- Genre: Children’s
- Presented by: Sofia Jannok Niillas Holmberg
- Country of origin: Finland
- Original languages: Northern Sámi, Inari Sámi, Skolt Sámi
- No. of seasons: 13
- No. of episodes: 331

Original release
- Network: Yle SVT
- Release: September 2007

= Unna Junná =

Unna Junná is a children's television program produced by Finnish public broadcaster Yle Sámi Radio several different Sámi languages. It was the first Sámi-language children's program on Finnish TV and it now airs in Northern, Inari, and Skolt Sámi languages. Since 2007, Unna Junná has aired on Yle and SVT television channels in Finland and Sweden respectively.

==Program details==
Each year, Yle produces thirty 15-minute episodes, half of which air in the spring and half in the fall. The show is hosted by Sámi performers Sofia Jannok and Niillas Holmberg and features songs, stories, and pictures using both live action and animated segments.
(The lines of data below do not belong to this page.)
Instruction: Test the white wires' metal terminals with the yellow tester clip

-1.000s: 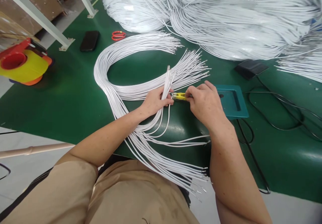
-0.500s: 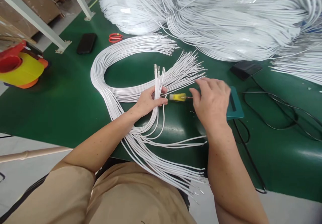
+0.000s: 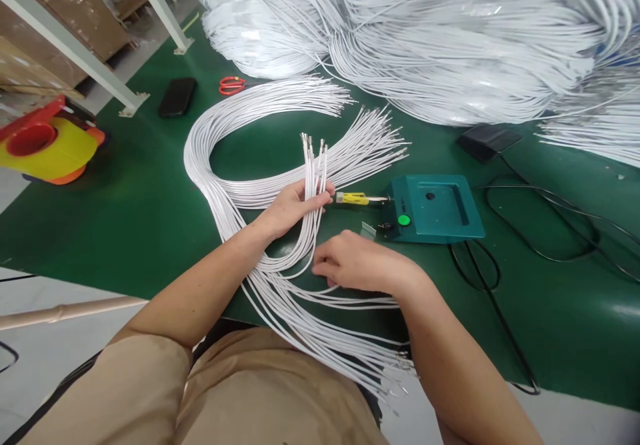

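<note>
My left hand [image 3: 300, 208] is closed round a small bunch of white cables [image 3: 311, 172], whose metal-tipped ends stand up above the fingers. My right hand [image 3: 357, 262] is lower, over loose white cables running to the right; its fingers are drawn together, and whatever is between the fingertips is hidden. Just right of my left hand, a yellow-bodied metal rod [image 3: 354, 198] sticks out of a teal box [image 3: 435, 208] with a round green button. A larger bundle of white cables [image 3: 197, 152] curves across the table behind my left forearm.
Big heaps of white cables [image 3: 450, 52] fill the back of the green table [image 3: 125, 225]. Red-handled scissors [image 3: 231, 86], a black phone-like object [image 3: 177, 96] and a yellow-and-red tape dispenser [image 3: 55, 145] lie left. A black block [image 3: 487, 142] and looping black cords [image 3: 545, 252] are right.
My right hand has moved left and down from in front of the teal box to the loose cables, uncovering the box. My left hand keeps its grip; one cable hanging apart now sits with the bunch.
</note>
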`<state>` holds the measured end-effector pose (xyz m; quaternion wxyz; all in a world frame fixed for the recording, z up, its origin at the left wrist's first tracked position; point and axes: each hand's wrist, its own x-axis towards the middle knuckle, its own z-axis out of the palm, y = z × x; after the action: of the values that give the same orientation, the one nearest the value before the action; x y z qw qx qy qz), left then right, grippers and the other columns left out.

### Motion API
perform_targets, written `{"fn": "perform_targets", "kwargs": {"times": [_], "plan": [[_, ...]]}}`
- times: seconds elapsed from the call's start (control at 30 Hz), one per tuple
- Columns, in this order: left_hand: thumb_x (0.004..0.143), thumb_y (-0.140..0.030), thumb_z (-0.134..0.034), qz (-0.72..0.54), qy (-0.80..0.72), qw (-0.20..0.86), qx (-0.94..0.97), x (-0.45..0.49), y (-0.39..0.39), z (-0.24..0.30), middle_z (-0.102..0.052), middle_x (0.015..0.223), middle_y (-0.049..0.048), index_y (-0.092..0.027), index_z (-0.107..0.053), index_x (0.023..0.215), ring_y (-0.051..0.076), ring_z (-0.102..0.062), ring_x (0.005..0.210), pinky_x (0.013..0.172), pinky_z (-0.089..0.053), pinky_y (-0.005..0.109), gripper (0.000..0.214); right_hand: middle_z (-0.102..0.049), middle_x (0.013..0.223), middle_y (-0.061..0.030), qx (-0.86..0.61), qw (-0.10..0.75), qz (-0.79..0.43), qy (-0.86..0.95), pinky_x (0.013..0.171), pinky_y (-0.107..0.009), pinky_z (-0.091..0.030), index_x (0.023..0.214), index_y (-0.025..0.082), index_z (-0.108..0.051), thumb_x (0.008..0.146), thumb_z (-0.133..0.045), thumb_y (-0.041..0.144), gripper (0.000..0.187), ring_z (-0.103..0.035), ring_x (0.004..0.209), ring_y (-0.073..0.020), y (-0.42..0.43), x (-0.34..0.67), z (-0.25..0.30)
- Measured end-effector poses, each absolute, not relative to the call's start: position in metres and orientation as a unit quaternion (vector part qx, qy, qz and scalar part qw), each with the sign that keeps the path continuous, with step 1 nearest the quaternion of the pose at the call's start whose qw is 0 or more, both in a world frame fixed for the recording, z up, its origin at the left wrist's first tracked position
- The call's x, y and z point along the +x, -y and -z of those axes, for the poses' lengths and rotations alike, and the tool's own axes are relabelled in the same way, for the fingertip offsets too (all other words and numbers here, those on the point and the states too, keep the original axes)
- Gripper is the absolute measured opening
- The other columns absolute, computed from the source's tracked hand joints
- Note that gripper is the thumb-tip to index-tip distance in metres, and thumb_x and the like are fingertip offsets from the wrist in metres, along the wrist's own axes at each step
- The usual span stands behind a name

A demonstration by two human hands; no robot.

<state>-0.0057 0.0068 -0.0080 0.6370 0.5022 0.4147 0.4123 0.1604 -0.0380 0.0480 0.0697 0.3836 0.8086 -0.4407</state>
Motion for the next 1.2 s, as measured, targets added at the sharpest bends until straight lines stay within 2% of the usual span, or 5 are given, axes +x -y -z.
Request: {"fn": "perform_targets", "kwargs": {"times": [0.1,0.37,0.6,0.9,1.2], "plan": [[0.073,-0.036,-0.075,-0.403,-0.433,0.634,0.498,-0.006,-0.007,0.008,-0.066,0.086,0.0028,-0.015,-0.067,0.104,0.013,-0.061,0.078,0.074,-0.049,0.027,0.038,-0.067,0.062,-0.0016,0.404,0.044,0.559,-0.723,0.042,-0.022,-0.041,0.066,0.018,-0.060,0.086,-0.050,0.025,0.024,-0.054,0.041,-0.0105,0.032,0.169,-0.049],[0.064,-0.031,-0.082,-0.361,-0.424,0.609,0.564,0.003,0.003,0.007,-0.066,0.076,-0.0007,-0.015,-0.059,0.090,0.013,-0.064,0.068,0.072,-0.050,0.029,0.038,-0.059,0.065,0.0034,0.552,-0.421,0.421,-0.584,0.040,-0.021,-0.037,0.085,0.019,-0.062,0.080,-0.063,0.041,0.022,-0.047,0.043,-0.0072,0.008,0.180,-0.038],[0.069,-0.028,-0.079,-0.435,-0.363,0.679,0.466,0.009,0.005,0.003,-0.061,0.078,-0.0021,-0.016,-0.047,0.077,0.011,-0.063,0.075,0.075,-0.050,0.026,0.035,-0.058,0.062,0.0024,0.516,-0.431,0.504,-0.543,0.047,-0.023,-0.037,0.069,0.017,-0.061,0.073,-0.069,0.036,0.021,-0.044,0.049,-0.0079,0.010,0.168,-0.034],[0.068,-0.032,-0.077,-0.465,-0.448,0.539,0.541,0.008,0.005,0.007,-0.052,0.073,-0.0038,-0.017,-0.048,0.075,0.009,-0.050,0.070,0.071,-0.043,0.024,0.033,-0.060,0.065,0.0021,0.552,-0.453,0.400,-0.574,0.056,-0.024,-0.041,0.077,0.018,-0.064,0.069,-0.073,0.040,0.025,-0.049,0.058,-0.0106,0.014,0.160,-0.025],[0.069,-0.027,-0.077,-0.454,-0.426,0.589,0.515,0.009,0.006,0.002,-0.060,0.077,-0.0020,-0.016,-0.047,0.078,0.010,-0.058,0.073,0.075,-0.047,0.027,0.032,-0.053,0.060,0.0033,0.466,-0.479,0.622,-0.408,0.044,-0.022,-0.033,0.065,0.017,-0.060,0.071,-0.068,0.028,0.015,-0.036,0.047,-0.0061,0.010,0.160,-0.027]]}}
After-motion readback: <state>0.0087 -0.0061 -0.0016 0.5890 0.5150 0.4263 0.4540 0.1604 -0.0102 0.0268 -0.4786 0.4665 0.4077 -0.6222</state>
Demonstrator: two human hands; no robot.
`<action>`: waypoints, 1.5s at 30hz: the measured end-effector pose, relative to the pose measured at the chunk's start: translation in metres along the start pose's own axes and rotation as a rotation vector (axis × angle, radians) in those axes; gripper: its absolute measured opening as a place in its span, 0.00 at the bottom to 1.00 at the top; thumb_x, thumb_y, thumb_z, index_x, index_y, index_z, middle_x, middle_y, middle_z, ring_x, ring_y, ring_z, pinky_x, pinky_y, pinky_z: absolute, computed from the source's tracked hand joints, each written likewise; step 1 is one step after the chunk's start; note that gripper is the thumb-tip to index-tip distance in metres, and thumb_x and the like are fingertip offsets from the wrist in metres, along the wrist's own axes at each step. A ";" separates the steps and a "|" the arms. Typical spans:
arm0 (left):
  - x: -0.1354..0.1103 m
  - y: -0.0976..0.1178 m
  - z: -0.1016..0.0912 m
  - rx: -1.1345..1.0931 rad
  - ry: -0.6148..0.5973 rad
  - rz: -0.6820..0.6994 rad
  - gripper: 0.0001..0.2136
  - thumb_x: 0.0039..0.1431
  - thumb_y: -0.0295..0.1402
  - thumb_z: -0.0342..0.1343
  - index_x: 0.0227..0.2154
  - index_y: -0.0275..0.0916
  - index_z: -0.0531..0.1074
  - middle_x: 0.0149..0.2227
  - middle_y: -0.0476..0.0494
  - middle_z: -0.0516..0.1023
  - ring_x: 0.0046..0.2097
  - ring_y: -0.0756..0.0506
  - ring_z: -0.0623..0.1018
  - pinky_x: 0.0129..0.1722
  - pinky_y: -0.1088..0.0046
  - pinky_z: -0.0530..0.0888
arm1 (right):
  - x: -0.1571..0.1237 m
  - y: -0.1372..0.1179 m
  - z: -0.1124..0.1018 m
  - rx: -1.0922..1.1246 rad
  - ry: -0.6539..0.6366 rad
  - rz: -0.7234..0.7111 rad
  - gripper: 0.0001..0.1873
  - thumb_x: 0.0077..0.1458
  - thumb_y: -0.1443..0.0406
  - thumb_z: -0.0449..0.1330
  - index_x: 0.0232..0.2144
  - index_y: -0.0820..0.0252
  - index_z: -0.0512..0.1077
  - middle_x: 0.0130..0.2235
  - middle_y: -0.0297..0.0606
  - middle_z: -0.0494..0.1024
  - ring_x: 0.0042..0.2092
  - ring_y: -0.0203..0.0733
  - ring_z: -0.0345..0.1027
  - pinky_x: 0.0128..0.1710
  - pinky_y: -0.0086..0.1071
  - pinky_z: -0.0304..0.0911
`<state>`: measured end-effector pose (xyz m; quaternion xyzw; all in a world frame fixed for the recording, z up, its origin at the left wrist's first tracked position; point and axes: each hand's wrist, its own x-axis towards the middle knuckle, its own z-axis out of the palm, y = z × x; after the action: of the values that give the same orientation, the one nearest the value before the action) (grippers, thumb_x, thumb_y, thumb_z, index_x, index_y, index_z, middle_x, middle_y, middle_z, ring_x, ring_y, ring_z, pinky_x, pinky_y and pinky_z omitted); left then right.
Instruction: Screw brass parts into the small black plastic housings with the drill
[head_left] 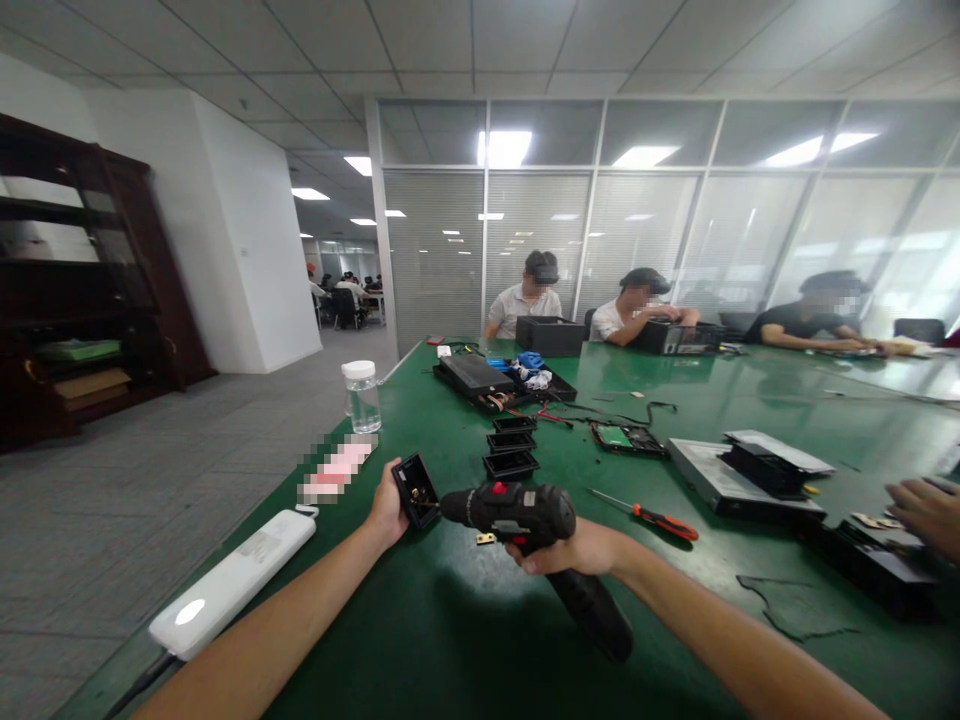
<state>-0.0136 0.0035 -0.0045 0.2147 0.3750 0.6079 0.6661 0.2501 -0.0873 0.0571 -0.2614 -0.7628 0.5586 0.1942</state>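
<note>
Left hand [388,512]: fingers closed round a small black box [415,490], open side turned toward the drill. Right hand [581,550]: fingers wrapped tight on the drill [510,508], its nose at the box's opening. A brass piece [485,538] lay just under the nose on the green table [450,640]. Past the fingers sat three black trays [511,446]; to their right, a red-handled screwdriver [654,519].

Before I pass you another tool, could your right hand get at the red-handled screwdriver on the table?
Probably not at once: the right hand is wrapped around the black power drill. The red-handled screwdriver lies on the table beside that forearm, with nothing between them, so only the full grip hinders it.
</note>
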 end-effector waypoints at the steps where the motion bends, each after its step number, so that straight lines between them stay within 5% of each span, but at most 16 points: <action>1: 0.000 0.000 0.000 0.000 0.003 0.000 0.13 0.45 0.43 0.51 0.23 0.36 0.66 0.20 0.47 0.69 0.22 0.46 0.71 0.25 0.67 0.69 | 0.000 -0.001 0.000 0.005 0.002 0.009 0.13 0.42 0.67 0.60 0.34 0.65 0.66 0.32 0.35 0.66 0.33 0.34 0.59 0.34 0.27 0.58; 45: 0.000 -0.001 0.001 -0.024 0.043 0.014 0.12 0.44 0.42 0.52 0.23 0.37 0.67 0.20 0.47 0.71 0.23 0.46 0.72 0.25 0.67 0.70 | 0.000 0.004 -0.002 -0.024 -0.010 0.030 0.12 0.44 0.65 0.60 0.34 0.65 0.66 0.31 0.34 0.65 0.33 0.33 0.59 0.34 0.27 0.57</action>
<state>-0.0121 0.0037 -0.0048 0.1961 0.3803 0.6215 0.6562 0.2519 -0.0855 0.0543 -0.2722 -0.7664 0.5537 0.1787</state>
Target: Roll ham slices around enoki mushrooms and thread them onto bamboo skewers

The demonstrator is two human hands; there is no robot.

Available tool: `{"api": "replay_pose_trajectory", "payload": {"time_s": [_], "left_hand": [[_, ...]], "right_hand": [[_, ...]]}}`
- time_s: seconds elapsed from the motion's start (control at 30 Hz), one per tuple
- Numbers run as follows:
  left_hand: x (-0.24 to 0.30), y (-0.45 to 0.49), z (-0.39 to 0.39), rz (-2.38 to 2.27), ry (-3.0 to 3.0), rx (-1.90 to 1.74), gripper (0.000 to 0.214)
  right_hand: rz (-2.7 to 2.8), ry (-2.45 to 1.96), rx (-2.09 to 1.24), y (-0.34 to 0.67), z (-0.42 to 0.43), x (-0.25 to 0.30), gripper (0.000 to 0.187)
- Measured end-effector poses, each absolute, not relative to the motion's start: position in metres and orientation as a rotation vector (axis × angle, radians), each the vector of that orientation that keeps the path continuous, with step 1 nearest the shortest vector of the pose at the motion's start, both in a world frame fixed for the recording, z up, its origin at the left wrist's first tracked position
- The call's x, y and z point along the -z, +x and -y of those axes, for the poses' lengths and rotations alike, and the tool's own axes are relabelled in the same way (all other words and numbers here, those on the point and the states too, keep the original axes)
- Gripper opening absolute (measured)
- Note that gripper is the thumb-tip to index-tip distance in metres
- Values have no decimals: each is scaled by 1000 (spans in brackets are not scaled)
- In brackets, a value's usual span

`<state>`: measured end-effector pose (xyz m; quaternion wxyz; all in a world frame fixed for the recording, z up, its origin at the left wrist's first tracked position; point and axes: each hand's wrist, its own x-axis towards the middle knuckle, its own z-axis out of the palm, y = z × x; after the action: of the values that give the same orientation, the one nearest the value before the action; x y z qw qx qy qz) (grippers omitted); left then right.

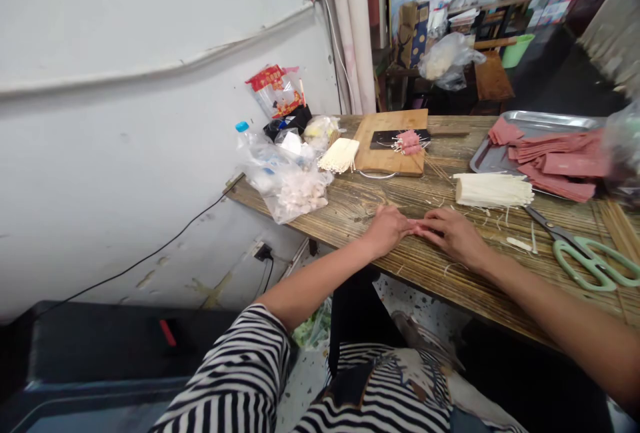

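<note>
At the table's near edge, my left hand [389,230] and my right hand [453,234] meet with fingertips pinched together. Between them shows a small bit of a pink meat slice [413,224], mostly covered by the fingers. A bundle of enoki mushrooms [493,190] lies just beyond my right hand. Scissors with green handles [585,256] rest to the right. The metal tray [543,119] behind holds more pink slices [560,153]. On a wooden cutting board [390,123] are a dark-bladed knife [383,139] and pink rolls with enoki ends [409,142].
Plastic bags [295,186] and a second enoki clump [340,155] crowd the table's left end. Wooden skewers [623,229] lie at the right edge. Enoki scraps litter the wooden table [345,216]. A white wall [150,166] borders the left; a person sits far back.
</note>
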<state>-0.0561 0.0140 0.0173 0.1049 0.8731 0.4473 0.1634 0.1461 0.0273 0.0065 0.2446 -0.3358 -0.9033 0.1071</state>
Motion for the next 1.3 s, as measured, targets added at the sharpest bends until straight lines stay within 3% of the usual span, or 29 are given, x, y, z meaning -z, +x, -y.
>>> {"api": "replay_pose_trajectory", "payload": {"time_s": [0.2, 0.5, 0.8, 0.87, 1.1, 1.3], "left_hand": [[-28, -56, -21, -1322, 2524, -380, 28], [-19, -55, -5, -1458, 2544, -556, 28], [2, -55, -5, -1341, 2767, -546, 33], [-2, -55, -7, -1346, 2747, -527, 32], [-22, -52, -21, -1354, 2566, -495, 27], [-22, -60, -38, -1160, 2426, -561, 23]], "right_hand": [[2586, -907, -183, 142, -29, -8, 45], [2605, -1019, -743, 141, -61, -22, 55], [2533, -1133, -1013, 145, -71, -21, 35], [2529, -1124, -915, 146, -64, -23, 32], [2601, -817, -96, 145, -38, -14, 34], [2643, -756, -75, 142, -48, -9, 45]]}}
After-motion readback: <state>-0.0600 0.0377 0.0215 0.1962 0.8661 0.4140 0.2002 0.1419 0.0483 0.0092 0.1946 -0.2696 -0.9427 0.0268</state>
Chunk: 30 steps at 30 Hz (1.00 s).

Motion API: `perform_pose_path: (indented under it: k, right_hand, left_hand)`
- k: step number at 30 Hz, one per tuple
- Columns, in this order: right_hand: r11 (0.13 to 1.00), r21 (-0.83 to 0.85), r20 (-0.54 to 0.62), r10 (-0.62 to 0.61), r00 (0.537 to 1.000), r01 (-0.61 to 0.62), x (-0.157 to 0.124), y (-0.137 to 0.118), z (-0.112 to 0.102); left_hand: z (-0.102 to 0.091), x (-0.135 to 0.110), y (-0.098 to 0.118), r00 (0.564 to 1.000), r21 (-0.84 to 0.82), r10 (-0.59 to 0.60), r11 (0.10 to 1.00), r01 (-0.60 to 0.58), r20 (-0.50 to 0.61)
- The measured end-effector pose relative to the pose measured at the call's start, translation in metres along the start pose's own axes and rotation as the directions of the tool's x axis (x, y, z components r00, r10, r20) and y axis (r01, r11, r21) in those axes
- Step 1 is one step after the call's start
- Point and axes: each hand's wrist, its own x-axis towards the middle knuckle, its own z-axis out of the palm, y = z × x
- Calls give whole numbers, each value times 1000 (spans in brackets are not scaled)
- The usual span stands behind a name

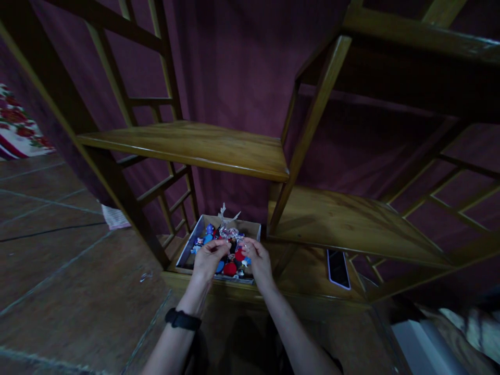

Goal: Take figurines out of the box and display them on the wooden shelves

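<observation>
Okay, so starting right at the fingers: both grips are down over the box. The left hand (211, 256) has thumb and fingertips drawn in close, and the right hand (258, 259) curls toward it, fingers bent, with a narrow gap between the two hands. Something small and clear seems to be at the tips, but it's too tiny and dim to say whether either grip is really pinching it.

Just beyond the fingertips, toward the back of the box, is the glittery, see-through ornament with pale, antler-like branches (229, 232). Looks like hard plastic or glass, so probably light, stiff and a bit slick. Those thin prongs look snappable, so the chunkier sparkly lower part would be the safer place to hold, with a soft pinch from both sides.

Around it are a round red piece (230, 269), a round blue piece (220, 266) and a little purple figure (210, 228), likely light and easy to nudge. All of that sits in a shallow cardboard box with pale outer sides (252, 229), on the bottom board of a brown wooden shelf unit (187, 148). Farther right lies a dark-screened phone with a lilac edge (338, 269).
</observation>
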Motion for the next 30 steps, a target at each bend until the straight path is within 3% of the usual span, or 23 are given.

Unna Junná traditionally airs on Sunday mornings on Yle TV2 with reruns on Yle Teema & Fem and on-demand via the Yle Areena streaming service.

==History==
After years of advocacy and false starts, Yle added Unna Junná to its programming schedule in September 2007. The program was initially co-produced by Yle Sámi Radio and SVT-Sápmi, but since 2011 it has been produced solely by Yle after SVT decided to focus on its own Sámi children's programming.

==Impact==
Unna Junná is credited with sparking an interest in Sámi languages among children, playing an important role in the revival of endangered Sámi languages. In 2010, it won the main prize for children's programming at the Finno-Ugric Peoples' Film Festival in the Republic of Komi.